Bankruptcy Reform and Credit Counseling

Under the Bankruptcy Abuse Prevention and Consumer Protection Act of 2005, most of the provisions that impact consumers will apply to any bankruptcy filed on or after October 17, 2005. Under provisions of the new law, you must meet with a credit counselor in the six months prior to applying for bankruptcy if your debt consists of primarily consumer debts. And before debts are discharged, you must attend money management classes at your expense.

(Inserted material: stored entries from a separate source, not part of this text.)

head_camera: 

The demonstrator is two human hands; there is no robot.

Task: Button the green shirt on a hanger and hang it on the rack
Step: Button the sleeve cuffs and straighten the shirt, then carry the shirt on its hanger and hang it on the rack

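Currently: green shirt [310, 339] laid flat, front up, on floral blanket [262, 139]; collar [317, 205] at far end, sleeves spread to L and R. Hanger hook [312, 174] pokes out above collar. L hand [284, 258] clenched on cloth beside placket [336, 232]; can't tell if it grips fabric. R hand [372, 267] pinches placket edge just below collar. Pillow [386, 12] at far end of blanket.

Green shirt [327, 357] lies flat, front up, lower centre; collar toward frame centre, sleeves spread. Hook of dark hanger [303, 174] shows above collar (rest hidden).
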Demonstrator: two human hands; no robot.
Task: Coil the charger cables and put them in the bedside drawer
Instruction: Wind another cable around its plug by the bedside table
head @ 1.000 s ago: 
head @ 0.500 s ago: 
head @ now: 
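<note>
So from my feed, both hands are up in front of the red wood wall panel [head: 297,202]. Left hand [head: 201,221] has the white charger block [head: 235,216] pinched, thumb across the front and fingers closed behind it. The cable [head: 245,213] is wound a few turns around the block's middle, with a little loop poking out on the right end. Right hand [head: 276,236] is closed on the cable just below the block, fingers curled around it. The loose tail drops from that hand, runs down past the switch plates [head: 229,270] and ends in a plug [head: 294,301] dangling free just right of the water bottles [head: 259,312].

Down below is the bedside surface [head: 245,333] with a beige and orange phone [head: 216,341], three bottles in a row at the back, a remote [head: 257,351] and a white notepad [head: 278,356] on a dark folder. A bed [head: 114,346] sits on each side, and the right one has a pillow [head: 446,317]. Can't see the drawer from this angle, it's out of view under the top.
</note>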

The Office the United States Trustee is required to approve and maintain a list of credit counseling agencies to comply with the new law. Credit counseling may be obtained in person, over the phone or via the Internet. In the Southern District of California, there are currently 3 approved credit counseling agencies:

GreenPath, Inc.
38505 Country Club Drive, Suite 210
Farmington Hills, MI
48331-3429
800-630-6718

In Person (not available in all judicial districts), and Telephonic Counseling

Money Management International Inc.
9009 West Loop South, 7th Floor
Houston, TX 77096-1719
877-918-2227

In Person (not available in all judicial districts), Telephonic and Internet Counseling

Springboard Nonprofit Consumer Credit Management Inc.
4351 Latham Street
Riverside, CA 92501
800-947-3752

In Person (not available in all judicial districts), Telephonic and Internet Counseling

Credit counseling is a mandatory requirement under the new laws. Debtors planning on filing for bankruptcy on or after October 17, 2005 should contact an authorized credit counseling agency in order to be eligible for a Chapter 7 discharge.

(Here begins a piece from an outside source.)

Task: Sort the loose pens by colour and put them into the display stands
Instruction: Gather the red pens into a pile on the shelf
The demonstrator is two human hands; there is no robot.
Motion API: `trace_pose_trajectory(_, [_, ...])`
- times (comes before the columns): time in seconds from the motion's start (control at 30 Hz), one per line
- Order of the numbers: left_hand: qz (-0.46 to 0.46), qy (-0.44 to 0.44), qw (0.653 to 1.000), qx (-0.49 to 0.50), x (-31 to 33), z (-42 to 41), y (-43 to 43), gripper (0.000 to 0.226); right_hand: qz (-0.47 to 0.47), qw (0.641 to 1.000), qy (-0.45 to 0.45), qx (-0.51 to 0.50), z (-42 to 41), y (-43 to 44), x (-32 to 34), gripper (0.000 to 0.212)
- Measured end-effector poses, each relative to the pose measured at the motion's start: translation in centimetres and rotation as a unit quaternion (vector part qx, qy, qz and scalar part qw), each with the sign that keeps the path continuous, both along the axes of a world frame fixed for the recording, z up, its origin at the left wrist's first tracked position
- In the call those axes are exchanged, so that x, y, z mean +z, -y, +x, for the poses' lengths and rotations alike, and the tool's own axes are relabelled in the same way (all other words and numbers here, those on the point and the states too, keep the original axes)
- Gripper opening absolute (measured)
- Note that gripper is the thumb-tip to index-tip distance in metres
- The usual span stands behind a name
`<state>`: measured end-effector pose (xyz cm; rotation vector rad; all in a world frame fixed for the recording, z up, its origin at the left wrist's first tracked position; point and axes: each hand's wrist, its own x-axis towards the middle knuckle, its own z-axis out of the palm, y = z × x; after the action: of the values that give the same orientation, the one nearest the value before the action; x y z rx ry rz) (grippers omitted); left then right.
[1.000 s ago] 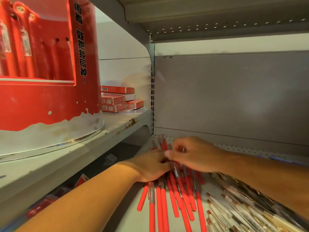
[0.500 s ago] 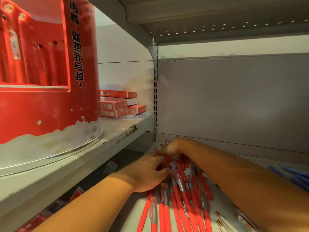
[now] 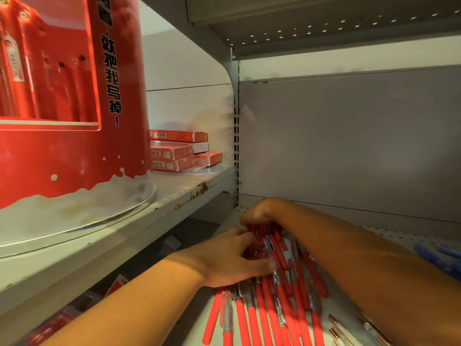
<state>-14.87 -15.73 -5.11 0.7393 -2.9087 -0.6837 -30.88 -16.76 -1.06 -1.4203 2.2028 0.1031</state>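
A heap of loose red pens (image 3: 282, 305) lies on the lower white shelf (image 3: 189, 330), tips pointing away from me. My left hand (image 3: 232, 258) rests on the near left side of the heap, its fingers curled round several pens. My right hand (image 3: 259, 213) reaches over the far end of the heap, fingers bent down round the pen tips. A big red round display stand (image 3: 74, 121) stands on the upper left shelf, with red pens hanging inside it.
Red pen boxes (image 3: 179, 151) are stacked behind the stand on the chipped upper shelf (image 3: 174, 193). Blue pens (image 3: 441, 258) lie at the right edge; white pens with copper tips (image 3: 336, 328) lie at bottom right. A perforated shelf hangs overhead.
My right hand has moved from the middle of the heap to its far end. The view has shifted closer and to the left. My left hand stays on the pens.
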Motion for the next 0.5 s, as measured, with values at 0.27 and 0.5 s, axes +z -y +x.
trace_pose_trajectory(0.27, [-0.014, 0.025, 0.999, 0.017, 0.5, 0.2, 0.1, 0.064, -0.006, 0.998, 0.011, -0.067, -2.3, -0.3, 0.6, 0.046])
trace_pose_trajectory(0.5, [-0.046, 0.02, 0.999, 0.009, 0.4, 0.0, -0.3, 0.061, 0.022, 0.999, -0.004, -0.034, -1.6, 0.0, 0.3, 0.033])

We are a bankruptcy and debt relief agency. We help people file for bankruptcy. This publication is NOT INTENDED TO SERVE AS A SUBSTITUTE FOR LEGAL ADVICE. Please consult with a licensed attorney if you require legal advice.

About the Author: Carl H. Starrett II has been a licensed attorney since 1993 and is a member in good standing with the California State Bar and the San Diego County Bar Association. Mr. Starrett practices in the areas of bankruptcy, business litigation, construction, corporate planning and debt collection.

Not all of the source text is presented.